#### Input records

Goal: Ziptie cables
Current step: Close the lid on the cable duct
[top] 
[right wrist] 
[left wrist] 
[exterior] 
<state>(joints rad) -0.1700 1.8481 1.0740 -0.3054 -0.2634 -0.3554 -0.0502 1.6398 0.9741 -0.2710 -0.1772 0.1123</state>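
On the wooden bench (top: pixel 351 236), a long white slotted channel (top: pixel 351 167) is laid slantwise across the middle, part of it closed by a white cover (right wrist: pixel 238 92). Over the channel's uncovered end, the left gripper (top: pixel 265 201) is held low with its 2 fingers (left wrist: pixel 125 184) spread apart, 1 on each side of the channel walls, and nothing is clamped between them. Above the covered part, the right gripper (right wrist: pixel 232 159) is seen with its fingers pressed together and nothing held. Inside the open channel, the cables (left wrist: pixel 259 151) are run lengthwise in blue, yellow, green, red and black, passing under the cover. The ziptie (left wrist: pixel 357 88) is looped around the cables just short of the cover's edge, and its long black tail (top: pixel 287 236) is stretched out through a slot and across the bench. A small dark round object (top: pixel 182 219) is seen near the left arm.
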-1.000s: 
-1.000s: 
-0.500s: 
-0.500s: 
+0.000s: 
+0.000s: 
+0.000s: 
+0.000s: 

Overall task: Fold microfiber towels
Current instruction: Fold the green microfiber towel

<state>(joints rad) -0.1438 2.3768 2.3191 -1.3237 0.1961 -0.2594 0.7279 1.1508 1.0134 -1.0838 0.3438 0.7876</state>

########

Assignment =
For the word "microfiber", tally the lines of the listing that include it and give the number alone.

The completed task =
2